= Problem requirements =
Only the lines below from the one that contains "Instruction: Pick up" through the one that contains "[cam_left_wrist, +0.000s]" should appear in your answer, exact and without pictures.

= Dataset excerpt =
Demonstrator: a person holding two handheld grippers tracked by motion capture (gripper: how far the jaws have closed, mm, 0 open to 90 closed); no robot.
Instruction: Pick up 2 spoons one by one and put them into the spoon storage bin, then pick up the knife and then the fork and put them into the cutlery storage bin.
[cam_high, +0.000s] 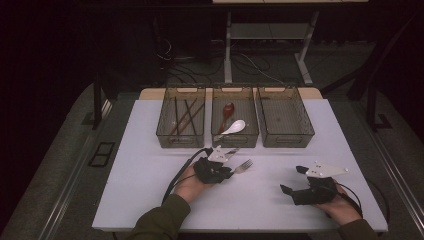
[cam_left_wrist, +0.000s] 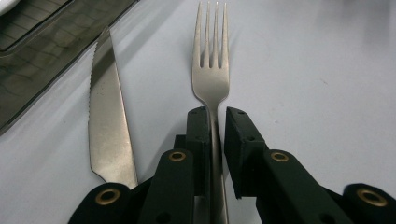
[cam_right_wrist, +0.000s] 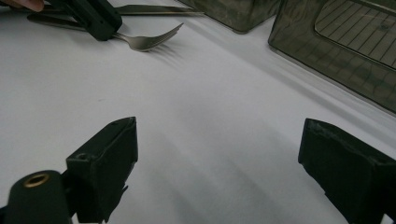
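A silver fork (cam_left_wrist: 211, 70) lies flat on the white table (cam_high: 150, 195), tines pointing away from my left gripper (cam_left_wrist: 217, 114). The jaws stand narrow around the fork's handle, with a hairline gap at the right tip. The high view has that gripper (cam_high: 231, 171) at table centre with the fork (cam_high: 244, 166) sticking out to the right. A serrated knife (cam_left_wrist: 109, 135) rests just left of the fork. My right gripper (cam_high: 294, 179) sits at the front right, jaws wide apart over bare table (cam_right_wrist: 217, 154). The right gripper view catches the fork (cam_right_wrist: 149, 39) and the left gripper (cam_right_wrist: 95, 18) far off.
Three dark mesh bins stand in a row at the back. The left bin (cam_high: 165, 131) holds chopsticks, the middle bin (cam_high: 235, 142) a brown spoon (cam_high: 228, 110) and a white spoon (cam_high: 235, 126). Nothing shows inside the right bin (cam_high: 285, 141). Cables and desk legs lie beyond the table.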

= Result below =
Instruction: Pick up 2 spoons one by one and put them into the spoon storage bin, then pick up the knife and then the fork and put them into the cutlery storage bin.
[cam_high, +0.000s] 
[cam_left_wrist, +0.000s] 

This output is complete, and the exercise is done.